No vídeo, Caio disse: “O matrimônio bíblico é somente entre um homem e uma mulher, o que passar disso é obra do inimigo”. Em seguida, ele sustentou que a frase não teria relação com ódio ou hostilidade, mas com a exposição de um entendimento doutrinário dentro da tradição cristã e sob o amparo da liberdade religiosa e da liberdade de expressão.
Ele também declarou que não houve, em sua fala, incentivo à violência, à exclusão social ou à negação de dignidade. “Em nenhum momento houve incitação à violência, à exclusão social ou à negação da dignidade humana, a qual reconheço e respeito em todas as pessoas, independentemente de suas escolhas pessoais”, afirmou.
Ao explicar o fundamento teológico, Caio citou a passagem de Romanos 1 e disse que, no entendimento dele, o texto bíblico trata a rejeição da “ordem criada por Deus” como consequência de afastamento da verdade revelada, e não como “redefinição legítima” do que Deus teria instituído.
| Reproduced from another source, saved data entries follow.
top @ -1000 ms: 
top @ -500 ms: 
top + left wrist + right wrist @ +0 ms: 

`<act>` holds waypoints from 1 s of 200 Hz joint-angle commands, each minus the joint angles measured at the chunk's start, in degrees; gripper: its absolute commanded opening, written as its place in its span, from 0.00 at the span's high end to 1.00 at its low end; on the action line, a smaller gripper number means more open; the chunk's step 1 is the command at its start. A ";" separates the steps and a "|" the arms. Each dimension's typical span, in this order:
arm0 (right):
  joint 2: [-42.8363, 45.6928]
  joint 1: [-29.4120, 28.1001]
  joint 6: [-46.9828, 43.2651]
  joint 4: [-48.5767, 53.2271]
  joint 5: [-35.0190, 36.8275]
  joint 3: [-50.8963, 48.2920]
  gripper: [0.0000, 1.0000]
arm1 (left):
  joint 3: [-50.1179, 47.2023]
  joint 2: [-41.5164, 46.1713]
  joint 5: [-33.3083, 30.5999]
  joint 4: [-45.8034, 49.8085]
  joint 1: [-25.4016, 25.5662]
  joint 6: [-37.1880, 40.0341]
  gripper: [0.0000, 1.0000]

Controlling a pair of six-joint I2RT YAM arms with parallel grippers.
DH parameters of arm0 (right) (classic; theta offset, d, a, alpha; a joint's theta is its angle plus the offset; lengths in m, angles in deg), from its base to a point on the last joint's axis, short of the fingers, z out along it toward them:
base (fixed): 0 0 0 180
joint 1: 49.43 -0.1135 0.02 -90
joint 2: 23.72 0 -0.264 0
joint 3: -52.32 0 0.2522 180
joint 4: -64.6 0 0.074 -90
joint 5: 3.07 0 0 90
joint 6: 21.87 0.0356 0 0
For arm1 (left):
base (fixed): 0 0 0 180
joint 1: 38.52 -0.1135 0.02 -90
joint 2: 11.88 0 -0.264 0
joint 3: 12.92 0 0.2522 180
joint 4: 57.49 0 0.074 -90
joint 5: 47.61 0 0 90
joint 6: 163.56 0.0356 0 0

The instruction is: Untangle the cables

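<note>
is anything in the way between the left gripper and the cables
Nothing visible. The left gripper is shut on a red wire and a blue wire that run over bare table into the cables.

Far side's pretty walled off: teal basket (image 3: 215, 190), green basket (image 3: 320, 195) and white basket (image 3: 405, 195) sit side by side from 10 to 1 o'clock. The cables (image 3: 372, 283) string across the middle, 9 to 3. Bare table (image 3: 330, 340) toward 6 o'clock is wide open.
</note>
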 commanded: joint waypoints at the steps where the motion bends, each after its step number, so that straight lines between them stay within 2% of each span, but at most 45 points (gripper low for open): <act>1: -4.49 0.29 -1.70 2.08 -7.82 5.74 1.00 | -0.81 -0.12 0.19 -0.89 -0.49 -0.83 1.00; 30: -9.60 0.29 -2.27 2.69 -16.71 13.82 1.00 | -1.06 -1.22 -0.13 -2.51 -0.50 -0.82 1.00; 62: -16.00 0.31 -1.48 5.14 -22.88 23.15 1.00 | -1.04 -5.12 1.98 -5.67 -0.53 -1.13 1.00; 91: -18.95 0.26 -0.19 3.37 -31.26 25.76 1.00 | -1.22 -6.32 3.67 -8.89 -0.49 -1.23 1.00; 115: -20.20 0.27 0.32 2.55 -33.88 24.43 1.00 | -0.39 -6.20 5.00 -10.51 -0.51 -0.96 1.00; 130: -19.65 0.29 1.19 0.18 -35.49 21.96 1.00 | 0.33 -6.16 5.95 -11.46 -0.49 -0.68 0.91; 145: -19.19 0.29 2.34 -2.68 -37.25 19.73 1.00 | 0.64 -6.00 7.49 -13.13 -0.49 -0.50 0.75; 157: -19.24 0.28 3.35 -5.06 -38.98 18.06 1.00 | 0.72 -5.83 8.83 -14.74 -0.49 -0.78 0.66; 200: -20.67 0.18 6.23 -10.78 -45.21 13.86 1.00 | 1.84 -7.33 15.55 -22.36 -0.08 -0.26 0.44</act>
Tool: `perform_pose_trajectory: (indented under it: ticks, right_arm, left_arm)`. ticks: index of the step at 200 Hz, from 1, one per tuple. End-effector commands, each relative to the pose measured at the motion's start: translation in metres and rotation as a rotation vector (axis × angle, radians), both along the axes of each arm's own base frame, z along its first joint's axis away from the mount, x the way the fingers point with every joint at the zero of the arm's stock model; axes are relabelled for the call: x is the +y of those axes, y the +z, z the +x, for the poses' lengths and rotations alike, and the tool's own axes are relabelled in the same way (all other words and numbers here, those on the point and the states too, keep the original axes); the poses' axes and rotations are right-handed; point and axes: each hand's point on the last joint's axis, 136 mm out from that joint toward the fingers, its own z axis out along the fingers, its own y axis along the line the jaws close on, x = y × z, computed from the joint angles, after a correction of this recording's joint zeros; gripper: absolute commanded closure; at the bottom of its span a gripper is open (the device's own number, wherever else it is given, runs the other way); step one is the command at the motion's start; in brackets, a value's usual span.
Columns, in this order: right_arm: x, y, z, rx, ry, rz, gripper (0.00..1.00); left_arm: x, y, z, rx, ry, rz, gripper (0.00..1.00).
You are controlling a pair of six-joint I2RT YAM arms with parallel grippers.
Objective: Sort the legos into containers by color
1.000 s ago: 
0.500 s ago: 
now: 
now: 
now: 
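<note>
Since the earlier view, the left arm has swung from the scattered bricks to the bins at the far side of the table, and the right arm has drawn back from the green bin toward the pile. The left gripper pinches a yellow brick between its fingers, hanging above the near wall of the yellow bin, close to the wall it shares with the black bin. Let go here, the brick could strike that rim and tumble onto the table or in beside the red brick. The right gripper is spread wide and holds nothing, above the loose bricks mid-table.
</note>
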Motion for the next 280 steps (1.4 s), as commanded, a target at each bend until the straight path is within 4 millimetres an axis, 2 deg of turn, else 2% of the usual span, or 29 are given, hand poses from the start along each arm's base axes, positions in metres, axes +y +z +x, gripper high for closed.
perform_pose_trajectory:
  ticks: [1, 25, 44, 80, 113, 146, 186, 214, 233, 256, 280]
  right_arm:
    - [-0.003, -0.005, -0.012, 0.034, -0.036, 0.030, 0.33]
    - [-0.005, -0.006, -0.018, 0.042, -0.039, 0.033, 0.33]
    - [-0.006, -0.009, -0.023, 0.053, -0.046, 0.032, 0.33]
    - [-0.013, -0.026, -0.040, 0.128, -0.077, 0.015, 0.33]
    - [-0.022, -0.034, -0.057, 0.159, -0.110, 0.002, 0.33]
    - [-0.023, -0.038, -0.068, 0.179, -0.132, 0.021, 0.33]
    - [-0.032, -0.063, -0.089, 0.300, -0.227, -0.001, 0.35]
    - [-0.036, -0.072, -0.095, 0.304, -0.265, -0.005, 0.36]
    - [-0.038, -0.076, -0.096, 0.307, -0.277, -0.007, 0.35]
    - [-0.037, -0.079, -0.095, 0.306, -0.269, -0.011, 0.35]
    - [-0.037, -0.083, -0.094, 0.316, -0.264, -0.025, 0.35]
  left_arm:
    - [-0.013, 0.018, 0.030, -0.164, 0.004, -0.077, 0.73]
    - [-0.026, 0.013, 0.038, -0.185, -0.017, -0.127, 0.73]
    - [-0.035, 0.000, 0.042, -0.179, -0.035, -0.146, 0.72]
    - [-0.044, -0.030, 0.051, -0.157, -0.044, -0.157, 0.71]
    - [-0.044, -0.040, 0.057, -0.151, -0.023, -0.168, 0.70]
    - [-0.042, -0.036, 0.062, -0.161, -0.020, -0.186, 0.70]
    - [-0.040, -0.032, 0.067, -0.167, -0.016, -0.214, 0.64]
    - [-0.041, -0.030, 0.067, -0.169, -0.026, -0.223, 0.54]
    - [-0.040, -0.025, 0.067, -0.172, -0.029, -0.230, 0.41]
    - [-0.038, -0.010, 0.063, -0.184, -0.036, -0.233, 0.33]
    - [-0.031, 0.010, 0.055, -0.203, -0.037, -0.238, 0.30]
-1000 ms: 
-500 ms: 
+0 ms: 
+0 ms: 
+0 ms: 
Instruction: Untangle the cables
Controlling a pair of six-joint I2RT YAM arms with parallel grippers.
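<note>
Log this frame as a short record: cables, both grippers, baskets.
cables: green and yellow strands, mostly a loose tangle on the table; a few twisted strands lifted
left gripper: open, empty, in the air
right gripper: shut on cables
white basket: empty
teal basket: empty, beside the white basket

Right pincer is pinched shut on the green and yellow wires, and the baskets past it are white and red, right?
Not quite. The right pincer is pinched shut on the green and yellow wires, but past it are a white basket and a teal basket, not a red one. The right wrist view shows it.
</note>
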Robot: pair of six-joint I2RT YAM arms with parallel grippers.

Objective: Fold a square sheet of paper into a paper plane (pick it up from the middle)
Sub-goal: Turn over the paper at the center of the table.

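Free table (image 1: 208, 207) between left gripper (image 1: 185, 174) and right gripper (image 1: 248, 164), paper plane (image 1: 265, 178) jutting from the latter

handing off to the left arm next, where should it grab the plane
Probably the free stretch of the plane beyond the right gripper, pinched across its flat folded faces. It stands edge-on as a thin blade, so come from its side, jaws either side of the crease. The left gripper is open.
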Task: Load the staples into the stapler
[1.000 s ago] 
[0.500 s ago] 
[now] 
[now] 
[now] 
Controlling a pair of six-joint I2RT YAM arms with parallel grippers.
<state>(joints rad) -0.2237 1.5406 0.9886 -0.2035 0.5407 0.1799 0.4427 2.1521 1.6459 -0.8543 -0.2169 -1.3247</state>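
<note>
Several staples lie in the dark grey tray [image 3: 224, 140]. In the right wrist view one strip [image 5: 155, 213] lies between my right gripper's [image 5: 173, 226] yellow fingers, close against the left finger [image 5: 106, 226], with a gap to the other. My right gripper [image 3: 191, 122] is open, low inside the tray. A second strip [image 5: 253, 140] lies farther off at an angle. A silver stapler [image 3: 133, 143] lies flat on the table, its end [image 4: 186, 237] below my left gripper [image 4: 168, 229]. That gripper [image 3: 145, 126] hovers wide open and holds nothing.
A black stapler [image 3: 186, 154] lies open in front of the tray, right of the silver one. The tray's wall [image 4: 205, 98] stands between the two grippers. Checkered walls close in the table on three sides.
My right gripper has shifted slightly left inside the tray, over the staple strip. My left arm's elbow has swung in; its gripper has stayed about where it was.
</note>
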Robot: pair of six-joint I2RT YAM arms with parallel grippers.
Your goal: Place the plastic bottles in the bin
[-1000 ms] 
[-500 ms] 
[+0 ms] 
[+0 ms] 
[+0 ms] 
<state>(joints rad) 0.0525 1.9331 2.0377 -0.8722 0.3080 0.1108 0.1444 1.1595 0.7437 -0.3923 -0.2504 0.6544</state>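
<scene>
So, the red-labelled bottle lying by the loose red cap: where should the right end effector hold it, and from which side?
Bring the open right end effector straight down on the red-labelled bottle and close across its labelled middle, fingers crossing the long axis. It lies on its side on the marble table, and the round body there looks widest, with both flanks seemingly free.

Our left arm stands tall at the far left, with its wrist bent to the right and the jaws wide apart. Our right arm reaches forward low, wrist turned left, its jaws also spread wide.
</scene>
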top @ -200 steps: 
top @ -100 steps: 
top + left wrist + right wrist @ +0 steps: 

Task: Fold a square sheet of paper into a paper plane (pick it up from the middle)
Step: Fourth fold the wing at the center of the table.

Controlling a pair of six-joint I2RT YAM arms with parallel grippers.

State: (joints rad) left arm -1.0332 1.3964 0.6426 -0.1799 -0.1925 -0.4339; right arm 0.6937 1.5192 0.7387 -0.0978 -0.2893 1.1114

Para o teólogo, trata-se de um ensino interno à fé cristã, expresso em ambiente religioso, e não de discurso de ódio.
Após tornar o caso público, Caio afirmou que recebeu apoio de cristãos que se mobilizaram em oração. Em uma mensagem, ele agradeceu pelas orações e contribuições, e disse que ficou mais tranquilo após as manifestações recebidas. Ele também mencionou um trecho de 1 Coríntios 12:26 ao falar de comunhão, afirmando que, quando um membro sofre, os demais sofrem com ele.
Caio ainda criticou o que considera um ambiente de pressão contra manifestações religiosas nas redes sociais. “Hoje em dia, expressar a fé nas redes sociais é como entrar no coliseu entre os leões. Aquilo que sempre foi convicção cristã agora é vigiado, criticado e até tratado como crime”, declarou.
Diante da repercussão, o advogado Benoni Mendes comentou o episódio e afirmou que líderes religiosos podem ser alvo de investigações por explicarem sua fé. Ele também pediu apoio ao teólogo, avaliando que o inquérito pode ter desdobramentos jurídicos relevantes e defendendo que um líder religioso deve poder expor aos fiéis o conteúdo dos textos sagrados em que acredita.